Une nouvelle enquête, la septième, du journaliste d’investigation Jack Parlabane, en Écosse. Il affronte une femme, une machination et son propre divorce.
Il a perdu de sa force et ne reçoit plus de menaces de personnes que ses articles ont énervés. Cependant…
Au tribunal, tout le monde écoute l’enregistrement d’un appel dans lequel une dame est témoin d’un accident. Une voiture a quitté la route vers les Chutes de la Veuve. C’est le procès de Diana Jager, une chirurgienne accusée du meurtre de son mari, épousé il y a six mois.
Elle est sans illusions, elle sait qu’elle est considérée comme une abomination, n’attendant ni compassion, ni pardon. Elle veut bien être coupable, mais ne pas être condamnée, estimant que personne ne peut la juger avant de connaître toute la vérité.
Aux yeux du public, elle est une femme qui avait trouvé l’amour avant qu’il ne soit trop tard. Mais la comédie romantique a tourné au mélo. La chirurgienne n’avait-elle pas eu le cœur brisé quand l’homme avec qui elle avait commencé une nouvelle vie avait plongé, au volant de sa voiture, dans une rivière glacée ?

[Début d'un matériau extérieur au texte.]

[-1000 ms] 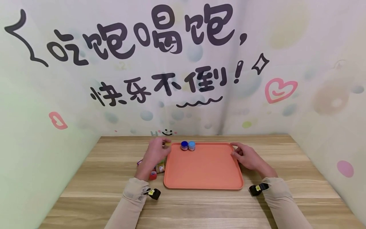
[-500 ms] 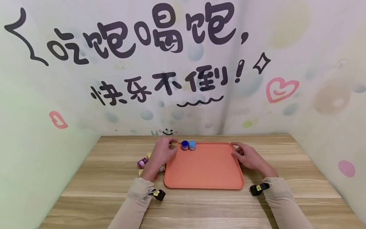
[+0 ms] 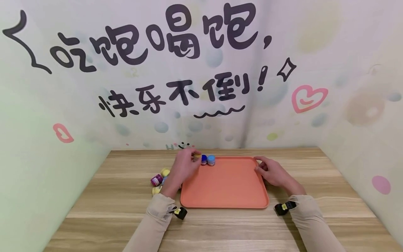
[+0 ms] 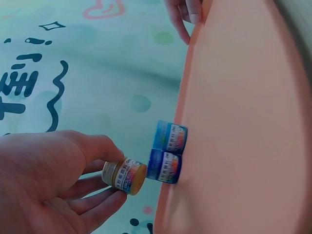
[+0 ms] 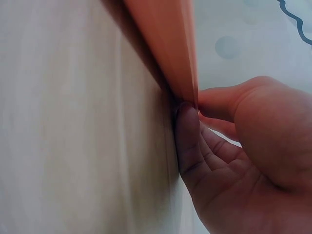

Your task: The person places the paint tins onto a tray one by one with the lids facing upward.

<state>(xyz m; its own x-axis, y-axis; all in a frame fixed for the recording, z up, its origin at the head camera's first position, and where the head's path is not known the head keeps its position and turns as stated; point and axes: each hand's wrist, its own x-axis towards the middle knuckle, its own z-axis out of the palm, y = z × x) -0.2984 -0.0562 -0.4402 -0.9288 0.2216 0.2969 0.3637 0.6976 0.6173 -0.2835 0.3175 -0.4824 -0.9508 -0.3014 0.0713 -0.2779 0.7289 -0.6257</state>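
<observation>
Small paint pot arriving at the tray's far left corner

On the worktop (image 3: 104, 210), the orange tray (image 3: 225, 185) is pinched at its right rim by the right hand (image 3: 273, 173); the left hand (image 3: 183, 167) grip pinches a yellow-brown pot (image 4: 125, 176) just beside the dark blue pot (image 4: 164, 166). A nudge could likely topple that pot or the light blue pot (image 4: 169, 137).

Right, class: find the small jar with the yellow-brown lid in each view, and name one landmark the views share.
Head: yellow-brown jar pinched in the left hand, at the tray's far left corner.
Left wrist: lower centre, beside the dark blue jar.
Right wrist: not in it.
Shared landmark: the orange tray.
</observation>
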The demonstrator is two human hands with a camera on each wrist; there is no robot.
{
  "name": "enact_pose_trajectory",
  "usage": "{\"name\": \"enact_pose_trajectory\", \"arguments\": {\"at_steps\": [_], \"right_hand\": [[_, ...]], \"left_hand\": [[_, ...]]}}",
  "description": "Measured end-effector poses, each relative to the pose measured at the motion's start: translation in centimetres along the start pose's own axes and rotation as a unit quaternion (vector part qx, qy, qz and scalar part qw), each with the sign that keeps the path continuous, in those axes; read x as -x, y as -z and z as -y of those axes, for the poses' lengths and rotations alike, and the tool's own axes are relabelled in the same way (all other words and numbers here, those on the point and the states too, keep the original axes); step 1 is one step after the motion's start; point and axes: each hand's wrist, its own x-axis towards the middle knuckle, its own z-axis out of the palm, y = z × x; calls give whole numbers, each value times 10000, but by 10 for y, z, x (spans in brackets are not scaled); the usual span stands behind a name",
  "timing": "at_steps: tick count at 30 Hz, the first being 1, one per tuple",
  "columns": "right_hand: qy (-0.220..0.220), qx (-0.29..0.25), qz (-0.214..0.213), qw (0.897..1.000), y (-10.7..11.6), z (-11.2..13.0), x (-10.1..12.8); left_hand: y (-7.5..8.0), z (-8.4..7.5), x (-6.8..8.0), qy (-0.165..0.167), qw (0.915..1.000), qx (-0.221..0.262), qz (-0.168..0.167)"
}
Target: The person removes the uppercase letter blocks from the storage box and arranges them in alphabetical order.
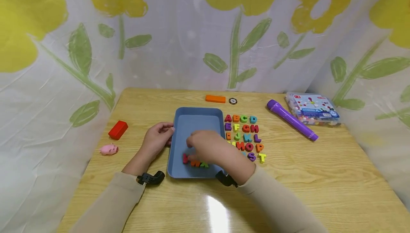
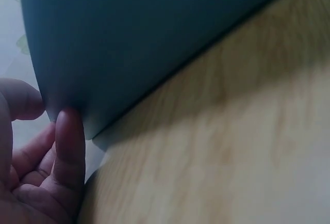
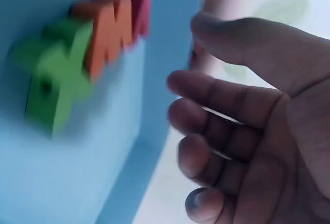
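Observation:
A blue tray (image 1: 195, 119) lies on the wooden table. Near its front edge lie a red letter (image 1: 185, 159), an orange letter (image 1: 194, 162) and a green X (image 1: 204, 165). My left hand (image 1: 158, 136) holds the tray's left rim; the left wrist view shows its thumb and a finger (image 2: 69, 141) against the tray wall (image 2: 154, 28). My right hand (image 1: 205, 145) hovers over the tray just above those letters. In the right wrist view its fingers (image 3: 216, 105) are loosely bent and hold nothing, beside the green X (image 3: 51, 79) and the orange letter (image 3: 105, 33).
Rows of coloured letters (image 1: 245, 133) lie right of the tray. An orange block (image 1: 215, 98) and a small round disc (image 1: 232, 101) lie behind it. A purple stick (image 1: 291, 119) and a clear box (image 1: 312, 109) are at the right; a red block (image 1: 117, 130) and a pink pig (image 1: 109, 149) at the left.

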Motion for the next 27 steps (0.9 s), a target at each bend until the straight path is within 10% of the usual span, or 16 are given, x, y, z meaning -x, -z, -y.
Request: {"name": "enact_pose_trajectory", "arguments": {"at_steps": [16,27], "right_hand": [[223,827,391,9956,-15,22,-25],[-133,-613,-318,9975,18,-23,29]], "left_hand": [[-1,-2,-1,-26,10000,-8,18],[-2,0,0,2,9999,-103,-62]]}}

Mais Jack Parlabane, un journaliste has been, y avait regardé de plus près à la demande de la sœur de la victime. Cette veuve semblait ne ressentir aucun chagrin. Elle restait froide, distante. Et les éléments à charge se sont accumulés comme la diffusion, du fait de son mari, d’une sextape tournée à son insu, son compte bancaire vidé sans son assentiment… De plus, au moment de l’accident, elle portait la marque d’un coup sur la joue…
C’est avec les parcours des trois principaux personnages que le romancier déploie son intrigue. Diana Jager relate, depuis son enfance, les événements, les circonstances, les raisons qui l’ont conduite à embrasser sa carrière, sa vie de célibataire totalement investie dans son travail, sa rencontre avec l’homme idéal et les déceptions qui ont suivi. Elle raconte aussi sa révolte contre le sexisme dans le milieu chirurgical qui l’a amené à créer un blog pour dénoncer les abus qu’elle constate et compiler les témoignages qu’elle peut recevoir. Quand son identité est découverte et dévoilée, c’est le déferlement des torrents de haine, d’insultes, de menaces qui l’obligent à changer de lieux de vie.
Jack Parlabane, un journaliste sur la voie descendante, en proie au malaise d’un divorce mal vécu, s’attache à trouver la vérité dans cet imbroglio. La policière qui était sur les lieux du drame mène une enquête non officielle à partir du scénario qu’elle a construit sur cette affaire.
Ce récit aboutit à une conclusion remarquable tant elle est inattendue. Cette aventure de Jack Parlabane, le héros favori du romancier, décrit les milieux médicaux particulièrement ceux de la chirurgie où règne un climat sexiste peu commun. Chris Brookmyre utilise, pour son intrigue démoniaque, les moyens modernes dit de communication, ces sites Internet, ces blogs, ces réseaux appelés “sociaux” où le pire, en grande quantité, côtoie le meilleur, en part infime.
Il structure une partie de son récit avec cette diffusion de données, les réflexions qu’elles suscitent, les menaces de coups, de viols, de mort… qui fleurissent sans aucune limitation, les auteurs se sachant protégés par un quasi anonymat. L’auteur pose des questions de fond quant aux regards bien différents portés sur les mêmes actes commis par des hommes ou par des femmes. Publié en 2016, ce livre se révèle en avance de quelques années sur notre actualité dans ce domaine.
Après une description peu flatteuse du milieu médical, le romancier montre celui des informaticiens qui gèrent les réseaux, outils aujourd’hui indispensables pour pouvoir travailler dans presque tous les domaines. Il affiche leur suffisance voire leur morgue. C’est un individu de cette caste qui, se révélant fort différent, va enclencher la série d’événements amenant vers ce final éblouissant.
Pour entourer ses trois personnages principaux, dont il fait ressortir avec brio leur richesse en émotions et sentiments, Brookmyre conçoit une galerie de protagonistes aux profils sociaux bien différents, aux caractères étoffés. Il livre nombre de réflexions, de pensées sur la vie, sur la société comme par exemple : “…il paraît qu’une femme ne semble jamais aussi belle que quand elle sort de votre vie.”
Avec ce roman, Chris Brookmyre se révèle un maître dans l’art du récit, de la succession de portraits saisissants de vérité et pour la construction d’intrigues retorses et brillantes à souhait.
Un auteur à découvrir sans retard !
serge perraud
Chris Brookmyre, Sombre avec moi (Black Widow), traduit de l’anglais (Écosse) par Céline Schwaller, Métailié, coll. Thriller, avril 2019, 496 p. – 22,00 €.